Chad, your opinions of Snoway might be different if you didn't get the Revo. I admit these blades were as bad as it could get and SW could of handled things different. But I think it is time to move on. I lost 4 6.5 GMC diesels engines in a row in the early 2000's and never bought another Chevy since. Sure the DMAX came along but it was too late for me. 

As for DP for those who do not see any benifit must never have to back plow ....


----------



## JD Dave

This is why Snoway should come back as a forum sponsor as if it's that good the happy Snoway owners will moderate the forum just like they did here.


----------



## basher

JD Dave;1438301 said:


> This is why Snoway should come back as a forum sponsor as if it's that good the happy Snoway owners will moderate the forum just like they did here.


----------



## blazer2plower

Every time I talk to my Rep I tell him the same thing. Even when the snoway Rep was with him. Maybe one day they will. One day
Basher you should get some thing from snoway. For helping out all us snoway guys. What does your Rep say about them coming
back on here? 

I love my Z


----------



## bliz&hinikerDLR

Speedshifter,
Not sure what 29 series you are looking at, straight or revolution, but I can tell you that if you should at least consider a Blizzard HD Straight Blade or 8600 Speedwing.

1) Blizzard plows weigh well within what your truck can handle
2) Isolation Module Lighting make for easy installation and is easy on truck electrical (also, there is no switch for plow and truck lights, it does it automatically)
3) Very SIMPLE and intuitive controls with a very small wire control wire to run into the cab (usually no drilling/cutting req'd)
4) Factory Direct Dealers ... Enough said ... and it looks like you have one less than 20 miles from you
5) PowerHitch2 is an easy to use hookup. It aligns the pins for you. The truckside mount can quickly be removed with no tools. There are only 2 electrical plugs.
6) Direct lift. no chain lift to bounce around.
7) Sheffield Financing is available for Blizzard plows.

I am not going to bad mouth Sno-way since they are also built right here in Wisconsin. They make a decent homeowner plow. The early plows were not commercial grade. It appears they build some plows heavier now. Whatever brand you choose, be sure you have a good dealer because it will most likely be your dealer who takes care of your problems, not the manufacturer.ussmileyflag


----------



## MHI Chris

I am late to the conversation, I got a 29r last year, and after what seemed like a very short amount of time the 3pc edge was warn out.

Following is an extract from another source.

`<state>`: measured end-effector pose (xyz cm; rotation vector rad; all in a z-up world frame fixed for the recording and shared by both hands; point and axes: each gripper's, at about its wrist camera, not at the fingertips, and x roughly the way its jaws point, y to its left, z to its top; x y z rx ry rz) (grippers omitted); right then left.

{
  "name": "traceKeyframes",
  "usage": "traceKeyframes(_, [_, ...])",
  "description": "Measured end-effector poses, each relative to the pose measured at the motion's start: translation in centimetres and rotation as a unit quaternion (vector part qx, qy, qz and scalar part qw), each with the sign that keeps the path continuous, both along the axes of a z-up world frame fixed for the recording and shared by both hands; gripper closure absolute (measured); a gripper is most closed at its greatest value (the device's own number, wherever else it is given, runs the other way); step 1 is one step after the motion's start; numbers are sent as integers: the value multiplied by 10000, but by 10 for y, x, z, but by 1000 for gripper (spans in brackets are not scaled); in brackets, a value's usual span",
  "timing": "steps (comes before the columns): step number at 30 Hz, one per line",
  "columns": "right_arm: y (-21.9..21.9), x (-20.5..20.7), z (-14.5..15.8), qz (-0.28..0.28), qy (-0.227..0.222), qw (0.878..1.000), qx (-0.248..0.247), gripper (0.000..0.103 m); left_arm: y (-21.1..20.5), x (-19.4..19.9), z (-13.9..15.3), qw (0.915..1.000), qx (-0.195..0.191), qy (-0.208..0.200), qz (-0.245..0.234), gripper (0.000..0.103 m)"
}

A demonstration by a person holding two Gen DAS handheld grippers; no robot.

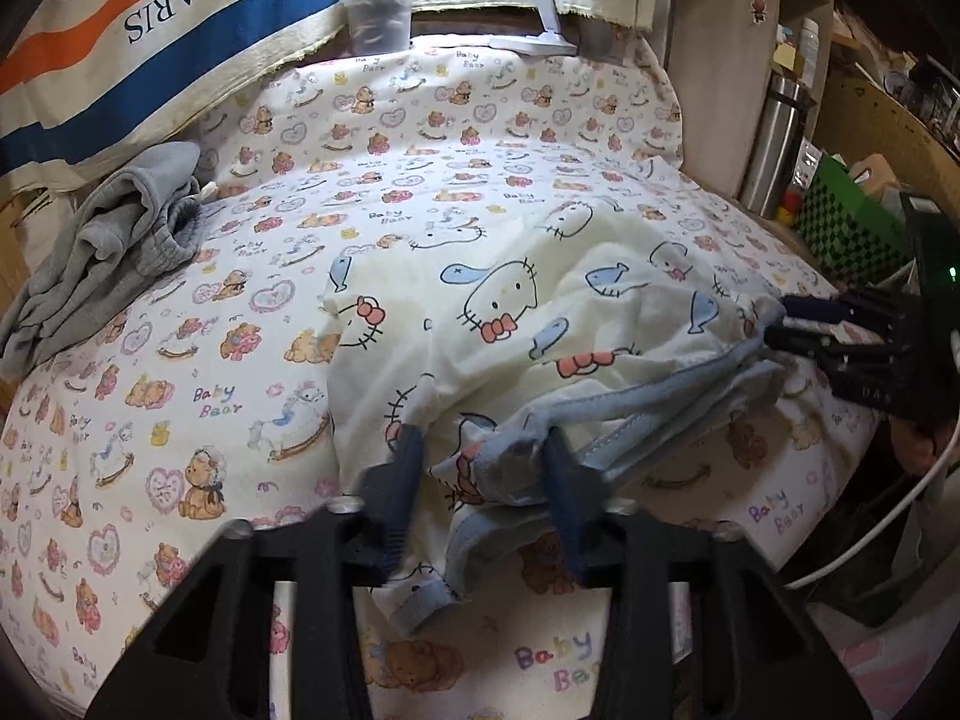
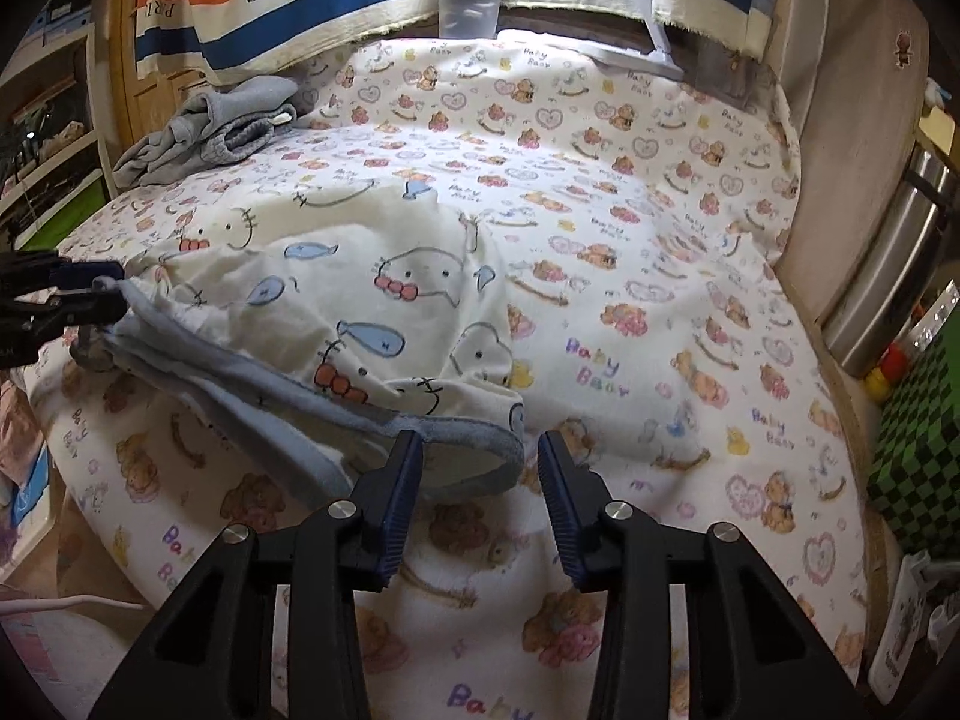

I was a little discouraged after almost $ 300.00 to replace them. 
This year we have had only one snow, after 30 hours the second edge was gone. 
This is a load, does snoway know how to harden steel?

Anyone else have the edges made of butter?


----------



## basher

bliz&hinikerDLR;1438547 said:


> 1) Blizzard plows weigh well within what your truck can handle
> 
> But heaveier then the Snoways
> 
> 2) Isolation Module Lighting make for easy installation and is easy on truck electrical (also, there is no switch for plow and truck lights, it does it automatically)
> 
> Snoway has no module to install or fail just plug in the plow and you have lights. No relays, iso-module or switches, no moving parts at all.
> 
> 3) Very SIMPLE and intuitive controls with a very small wire control wire to run into the cab (usually no drilling/cutting req'd)
> 
> compared to Snoway's easy to use wireless control with no wire to run to the cab or hook up.
> 
> 4) Factory Direct Dealers ... Enough said ... and it looks like you have one less than 20 miles from you
> 
> Good dealers are important.
> 
> 
> 5) PowerHitch2 is an easy to use hookup. It aligns the pins for you. The truckside mount can quickly be removed with no tools. There are only 2 electrical plugs.
> 
> 6) Direct lift. no chain lift to bounce around.
> 
> compared to Snoway's direct lift with Down Pressure
> 
> 
> 7) Sheffield Financing is available for Blizzard plows.
> 
> Both sheffield and TD yard card financing available for Snoway plows depending on your dealer.
> 
> Whatever brand you choose, be sure you have a good dealer because it will most likely be your dealer who takes care of your problems, not the manufacturer.ussmileyflag


That is important no matter what plow you buy. Regardless of if you buy a plow from a privately held single line manufacturer or a publicly traded mega corp offering three different plow brands the dealer is the key.


----------



## djagusch

MHI Chris;1447161 said:


> I am late to the conversation, I got a 29r last year, and after what seemed like a very short amount of time the 3pc edge was warn out. I was a little discouraged after almost $ 300.00 to replace them.
> This year we have had only one snow, after 30 hours the second edge was gone.
> This is a load, does snoway know how to harden steel?
> 
> Anyone else have the edges made of butter?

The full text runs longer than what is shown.